Im Vorbeigehen nahm ich noch eine Peitsche und eine Longe mit, die ich in sein Halfter klippte. Wir gingen aus dem Stall und hinüber zu den beiden Roundpens, die etwas weiter hinten hinter dem großen Reitplatz lagen. Dort angekommen schloss ich das Gatter und ging dann in die Mitte des runden Sandplatzes. Cany beschnupperte mich bereits neugierig und ich griff in die Tasche meiner Reithose, um einen Haferkeks herauszuziehen.
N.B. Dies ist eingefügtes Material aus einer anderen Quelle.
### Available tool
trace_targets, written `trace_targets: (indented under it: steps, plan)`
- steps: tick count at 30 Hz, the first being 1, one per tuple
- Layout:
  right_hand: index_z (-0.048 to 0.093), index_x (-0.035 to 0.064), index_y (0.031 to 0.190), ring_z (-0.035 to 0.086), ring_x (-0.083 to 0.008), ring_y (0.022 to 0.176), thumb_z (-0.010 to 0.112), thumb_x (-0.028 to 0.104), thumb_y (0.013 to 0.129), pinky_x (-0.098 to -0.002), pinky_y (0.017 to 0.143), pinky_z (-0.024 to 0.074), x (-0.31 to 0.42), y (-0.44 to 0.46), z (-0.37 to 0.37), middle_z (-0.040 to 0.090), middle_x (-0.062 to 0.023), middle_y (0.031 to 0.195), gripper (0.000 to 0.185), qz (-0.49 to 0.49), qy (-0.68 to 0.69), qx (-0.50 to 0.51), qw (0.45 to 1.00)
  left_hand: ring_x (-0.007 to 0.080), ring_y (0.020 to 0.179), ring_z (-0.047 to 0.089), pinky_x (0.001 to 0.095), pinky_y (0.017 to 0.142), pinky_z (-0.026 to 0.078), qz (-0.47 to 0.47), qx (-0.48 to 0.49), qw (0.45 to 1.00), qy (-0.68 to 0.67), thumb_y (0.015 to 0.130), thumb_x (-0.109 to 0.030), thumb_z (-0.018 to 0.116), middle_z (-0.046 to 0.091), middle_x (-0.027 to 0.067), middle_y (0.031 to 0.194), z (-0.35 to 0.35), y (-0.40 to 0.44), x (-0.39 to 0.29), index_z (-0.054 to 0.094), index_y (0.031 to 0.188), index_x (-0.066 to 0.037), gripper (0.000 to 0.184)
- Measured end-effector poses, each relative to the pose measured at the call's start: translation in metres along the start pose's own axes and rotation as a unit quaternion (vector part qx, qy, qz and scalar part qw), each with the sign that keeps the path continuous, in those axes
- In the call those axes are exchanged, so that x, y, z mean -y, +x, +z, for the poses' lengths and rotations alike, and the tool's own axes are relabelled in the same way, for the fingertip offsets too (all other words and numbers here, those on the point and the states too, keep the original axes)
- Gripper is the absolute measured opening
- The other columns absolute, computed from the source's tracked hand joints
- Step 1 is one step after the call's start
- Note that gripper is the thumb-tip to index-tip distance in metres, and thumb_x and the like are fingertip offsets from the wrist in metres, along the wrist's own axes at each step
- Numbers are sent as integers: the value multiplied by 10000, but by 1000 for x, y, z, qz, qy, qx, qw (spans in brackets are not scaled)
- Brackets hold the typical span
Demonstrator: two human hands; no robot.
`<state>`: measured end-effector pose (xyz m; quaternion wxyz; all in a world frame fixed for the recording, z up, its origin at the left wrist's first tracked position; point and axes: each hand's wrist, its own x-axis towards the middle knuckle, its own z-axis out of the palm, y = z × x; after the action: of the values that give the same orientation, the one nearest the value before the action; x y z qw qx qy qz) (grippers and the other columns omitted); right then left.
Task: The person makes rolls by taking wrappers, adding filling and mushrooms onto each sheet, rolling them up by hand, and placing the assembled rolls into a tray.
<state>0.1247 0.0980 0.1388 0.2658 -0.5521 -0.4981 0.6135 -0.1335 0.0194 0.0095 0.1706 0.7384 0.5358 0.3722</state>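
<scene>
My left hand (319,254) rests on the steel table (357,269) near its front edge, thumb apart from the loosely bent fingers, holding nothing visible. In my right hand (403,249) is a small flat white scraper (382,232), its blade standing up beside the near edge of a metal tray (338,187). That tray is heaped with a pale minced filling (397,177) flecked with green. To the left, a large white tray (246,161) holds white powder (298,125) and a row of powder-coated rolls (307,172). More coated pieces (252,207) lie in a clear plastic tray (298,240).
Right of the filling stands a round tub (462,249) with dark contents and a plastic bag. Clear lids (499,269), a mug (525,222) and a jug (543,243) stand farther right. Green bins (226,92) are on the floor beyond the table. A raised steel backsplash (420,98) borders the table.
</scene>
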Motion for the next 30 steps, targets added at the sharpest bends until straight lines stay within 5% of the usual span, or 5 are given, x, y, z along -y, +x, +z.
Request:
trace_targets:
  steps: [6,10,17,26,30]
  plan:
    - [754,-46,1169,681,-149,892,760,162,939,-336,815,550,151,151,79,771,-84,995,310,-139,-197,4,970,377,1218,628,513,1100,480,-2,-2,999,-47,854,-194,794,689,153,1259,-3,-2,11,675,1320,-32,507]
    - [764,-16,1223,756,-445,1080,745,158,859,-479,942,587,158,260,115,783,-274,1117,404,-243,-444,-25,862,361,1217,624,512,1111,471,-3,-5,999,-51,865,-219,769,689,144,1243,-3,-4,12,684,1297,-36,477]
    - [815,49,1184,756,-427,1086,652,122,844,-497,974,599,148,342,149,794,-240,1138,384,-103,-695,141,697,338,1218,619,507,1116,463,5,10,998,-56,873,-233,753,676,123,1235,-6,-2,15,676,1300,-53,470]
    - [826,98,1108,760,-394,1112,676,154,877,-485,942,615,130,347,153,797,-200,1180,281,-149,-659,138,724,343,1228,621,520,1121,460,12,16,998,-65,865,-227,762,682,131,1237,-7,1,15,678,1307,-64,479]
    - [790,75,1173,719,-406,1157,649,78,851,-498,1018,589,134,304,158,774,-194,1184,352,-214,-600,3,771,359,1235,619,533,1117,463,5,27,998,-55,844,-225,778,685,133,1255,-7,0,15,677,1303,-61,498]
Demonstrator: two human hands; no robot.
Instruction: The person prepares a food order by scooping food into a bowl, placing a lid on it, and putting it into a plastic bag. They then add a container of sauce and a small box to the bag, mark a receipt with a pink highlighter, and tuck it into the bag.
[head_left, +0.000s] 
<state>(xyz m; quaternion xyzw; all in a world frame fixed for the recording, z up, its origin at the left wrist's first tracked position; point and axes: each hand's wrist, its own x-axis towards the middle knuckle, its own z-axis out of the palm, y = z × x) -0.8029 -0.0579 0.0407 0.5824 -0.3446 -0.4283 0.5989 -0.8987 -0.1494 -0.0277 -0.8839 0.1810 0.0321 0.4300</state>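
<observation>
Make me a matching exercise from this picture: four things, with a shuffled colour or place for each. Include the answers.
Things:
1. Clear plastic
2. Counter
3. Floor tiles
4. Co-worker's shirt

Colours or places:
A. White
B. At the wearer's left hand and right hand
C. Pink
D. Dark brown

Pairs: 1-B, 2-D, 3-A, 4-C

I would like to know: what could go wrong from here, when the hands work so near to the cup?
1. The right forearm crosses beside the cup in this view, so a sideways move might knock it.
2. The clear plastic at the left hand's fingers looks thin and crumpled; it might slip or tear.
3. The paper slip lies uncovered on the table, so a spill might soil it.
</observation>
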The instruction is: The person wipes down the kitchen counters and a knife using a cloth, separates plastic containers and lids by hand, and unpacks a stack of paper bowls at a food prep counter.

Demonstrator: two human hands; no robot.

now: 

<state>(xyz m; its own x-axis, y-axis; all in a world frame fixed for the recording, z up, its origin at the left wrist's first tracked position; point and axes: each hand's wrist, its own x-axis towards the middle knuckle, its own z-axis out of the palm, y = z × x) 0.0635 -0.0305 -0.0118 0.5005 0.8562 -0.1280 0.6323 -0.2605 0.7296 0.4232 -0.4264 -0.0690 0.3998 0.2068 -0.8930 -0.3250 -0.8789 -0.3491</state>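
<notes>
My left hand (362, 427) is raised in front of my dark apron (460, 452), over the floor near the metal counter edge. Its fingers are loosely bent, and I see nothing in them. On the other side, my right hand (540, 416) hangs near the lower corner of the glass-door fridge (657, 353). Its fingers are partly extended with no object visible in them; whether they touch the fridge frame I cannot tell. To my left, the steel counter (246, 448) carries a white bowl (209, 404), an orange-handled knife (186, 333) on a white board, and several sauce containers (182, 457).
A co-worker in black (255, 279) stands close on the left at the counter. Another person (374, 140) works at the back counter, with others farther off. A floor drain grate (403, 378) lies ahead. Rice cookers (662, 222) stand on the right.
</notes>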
Ich hatte Kochen und Backen schon immer geliebt und im Gegensatz zu meiner Schwester hatte ich es auch relativ gut drauf. Kurz vor unserer Reise war ich also nochmal in die Küche gestanden und hatte Pferdekekse gebacken. Dem Wallach schienen sie sehr gut zu schmecken, denn er kaute genüsslich darauf rum.

Lächelnd gab ich ihm etwas Longe und trat zwei Schritte zurück, während ich mit der Zunge schnalzte. Cany wusste offensichtlich genau was zu tun war, denn er trottete langsam los. Also gab  ich ihm noch mehr Longe und lenkte ihn auf den äußeren Hufschlag. Dort ließ ich ihn erstmal ein paar Runden gehen.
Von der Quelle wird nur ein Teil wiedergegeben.